• [Problem to work on] Lines below that hold the word "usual" must be copied in full.

• [Dataset section]

============================================================

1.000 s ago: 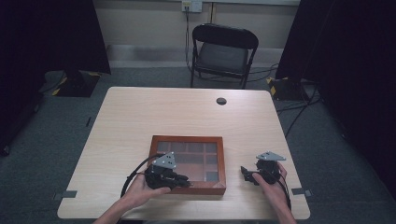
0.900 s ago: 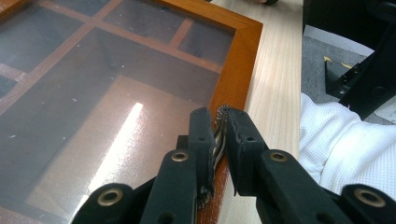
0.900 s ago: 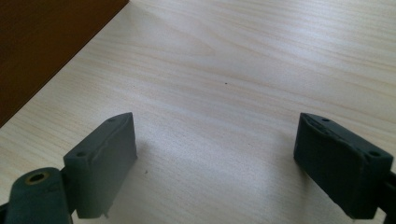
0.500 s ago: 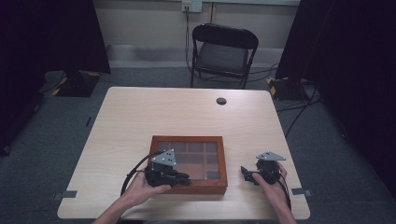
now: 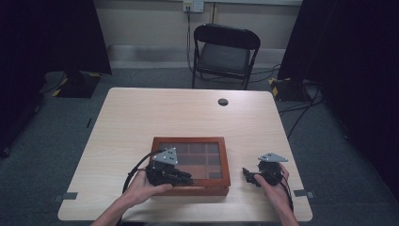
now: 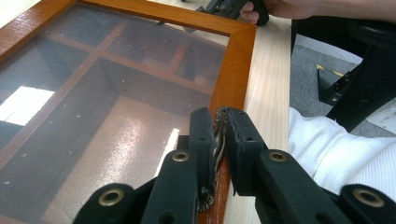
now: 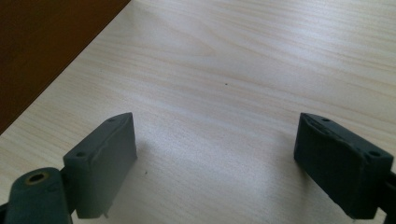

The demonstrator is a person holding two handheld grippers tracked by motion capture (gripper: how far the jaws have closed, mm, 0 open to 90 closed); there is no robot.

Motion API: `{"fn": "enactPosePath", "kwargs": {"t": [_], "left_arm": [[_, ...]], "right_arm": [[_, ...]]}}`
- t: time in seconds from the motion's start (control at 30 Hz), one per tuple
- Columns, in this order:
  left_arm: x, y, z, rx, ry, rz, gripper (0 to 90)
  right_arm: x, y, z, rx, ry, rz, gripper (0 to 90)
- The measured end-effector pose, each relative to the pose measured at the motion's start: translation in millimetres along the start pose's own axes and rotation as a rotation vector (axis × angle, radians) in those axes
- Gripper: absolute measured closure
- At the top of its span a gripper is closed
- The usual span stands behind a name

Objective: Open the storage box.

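A wooden box (image 5: 188, 140) with a glass lid and inner compartments lies near the table's front edge. My left gripper (image 5: 188, 180) reaches over the box's front rim. In the left gripper view the wooden box (image 6: 233, 70) shows its lid frame, and the left gripper (image 6: 218, 116) is shut on a small brass clasp (image 6: 217, 140) at that rim. My right gripper (image 5: 248, 175) rests on the table right of the box, pointing toward it. In the right gripper view the right gripper (image 7: 215, 140) stands open over bare wood, beside the box's dark side (image 7: 37, 46).
The light wooden table (image 5: 188, 113) carries a small black round cap (image 5: 223, 101) near its far edge. A black folding chair (image 5: 225, 52) stands behind the table. Cables run over the grey floor at the right.
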State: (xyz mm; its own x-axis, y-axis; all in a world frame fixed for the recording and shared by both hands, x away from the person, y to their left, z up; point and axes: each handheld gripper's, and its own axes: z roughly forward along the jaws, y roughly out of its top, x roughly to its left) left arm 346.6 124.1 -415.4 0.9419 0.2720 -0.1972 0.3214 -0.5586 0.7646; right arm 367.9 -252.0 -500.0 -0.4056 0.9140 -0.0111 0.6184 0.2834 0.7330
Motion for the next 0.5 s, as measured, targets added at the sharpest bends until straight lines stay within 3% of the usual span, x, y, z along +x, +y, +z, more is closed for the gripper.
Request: {"fn": "enactPosePath", "kwargs": {"t": [0.5], "left_arm": [[0.9,6.9,-6.5,-0.006,0.000,-0.013,81.2]], "right_arm": [[-0.1,0.2,0.2,0.001,0.001,-0.001,12.1]]}}
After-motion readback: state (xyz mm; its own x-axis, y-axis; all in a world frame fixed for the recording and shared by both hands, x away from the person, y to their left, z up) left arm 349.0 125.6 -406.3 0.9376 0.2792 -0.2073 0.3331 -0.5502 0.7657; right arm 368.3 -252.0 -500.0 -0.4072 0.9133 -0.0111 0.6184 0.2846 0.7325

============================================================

• [Result of this exercise]
- The usual span stands behind a name
Motion for the next 0.5 s, as measured, targets added at the sharpest bends until straight lines stay within 3% of the usual span, x, y, z along +x, +y, +z, more is closed for the gripper.

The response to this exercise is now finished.